It seems like nobody in my area have dmt crystals, all the street grade dmt here is black or brown goo. I personally love crystals and have made some beauties.
Recently stoney has obtained and extracted from 1kg of ACRB, this is the procedure followed:

1. Low boil finely shredded ACRB in a crockpot with 2:5 ratio vinegar to distilled water 1-2 hours, strain into a large pot nearby for reducing and repeat this step 8 times. Combine extracts and reduce to ~1/4 pot.

2. Pour 250ml xylene into the solution, stir ~2-3 min, decant off the nps layer, repeat this step 4 times, combine xylene extracts. In a large separatory funnel rinse the xylene with 5% nacl (aq) then with distilled water 2 times, discard aqueous layer.

3. Pour ~100ml dilute vinegar into the solution, collect the aqueous layer and repeat the vinegar salting, combine aqueous extracts and recycle xylene.

4. Saturate the aqueous solution with sodium carbonate, put into a separatory funnel and slowly pour acetone into the separatory funnel, gently slosh the solution back and forth, remove the aqueous (bottom) layer (blacklight helps) and collect the acetone in a beaker, repeat the acetone pull 3 times total and combine acetone extracts.

5. Dry with mgso4 and filter the acetone, evaporate to dryness, pour ~100ml boiling naphtha into the beaker and stir for 2-3 minutes, filter, evaporate to 20ml and freeze for 72hrs.

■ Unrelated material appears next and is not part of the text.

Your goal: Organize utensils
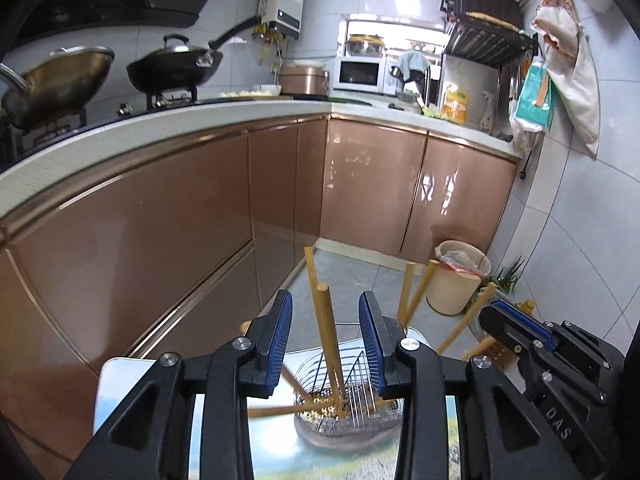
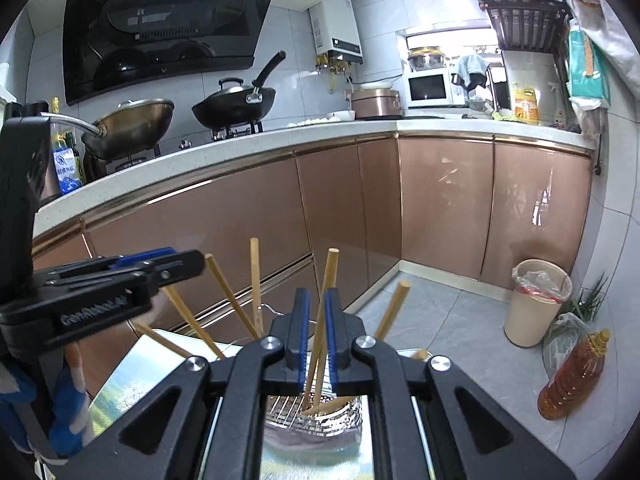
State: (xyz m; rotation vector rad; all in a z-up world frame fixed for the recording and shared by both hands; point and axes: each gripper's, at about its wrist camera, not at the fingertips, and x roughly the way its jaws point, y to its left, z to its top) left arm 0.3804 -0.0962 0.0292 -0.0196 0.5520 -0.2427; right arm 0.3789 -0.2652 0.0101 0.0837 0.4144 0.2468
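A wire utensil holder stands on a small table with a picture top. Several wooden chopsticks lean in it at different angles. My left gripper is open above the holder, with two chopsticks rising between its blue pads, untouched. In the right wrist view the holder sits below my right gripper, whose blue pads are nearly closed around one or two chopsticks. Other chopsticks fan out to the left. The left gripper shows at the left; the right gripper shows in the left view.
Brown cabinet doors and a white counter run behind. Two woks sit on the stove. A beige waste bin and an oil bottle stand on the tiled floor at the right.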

6. Remove the beaker from the freezer, shake, and filter. Put the crystals back into the freezer 10-30min, remove the hardened crystals and allow to air dry.

My crystals are always colorless and beautiful.

(I know people say you should ammonia wash but I never do the dmt doesn't smell or taste like naphtha, not saying there is no residue but if there is it doesn't bother me.)

Hey, that's an interesting method you use there - seems like bits of various teks cobbled together. A "tek" is only an organized sequence of methods anyhow. A bit hard to see your crystals on the spoon, although it does illustrate their (lack of) colour quite nicely.

What are your yields like, typically?

EDIT: Funny DF0 you were just a little faster with that



If your extractions are always using 1 kg of bark, then you will mostly get answers like "dont do industrial scale processing".

Also quite a lot of water to boil down if you extract 8x on 1 kg of bark

But that's a pretty cool step of extracting with Acetone from your aqueous soup, after saturation with Na2CO3. Benzyme posted here that you can extract with IPA from water, if you saturate it first with NaCl. Cool thing to do it kind of similar with Acetone.

Any reason why you put the crystals back to the freezer after you filter them from Naphtha? I would just let them sit in ventilated air. Now they will give off Naphtha fumes and I'd rather let it evaporate outside of Freezer - will also be faster.



About that Ammonia Wash: I think even when I signed up on this forum people told it's pointless. So actually I never read somebody recommending it, so dont worry. I guess it is told to make sure no NaOH makes it into the final product, but when using Naphtha that's anyways impossible.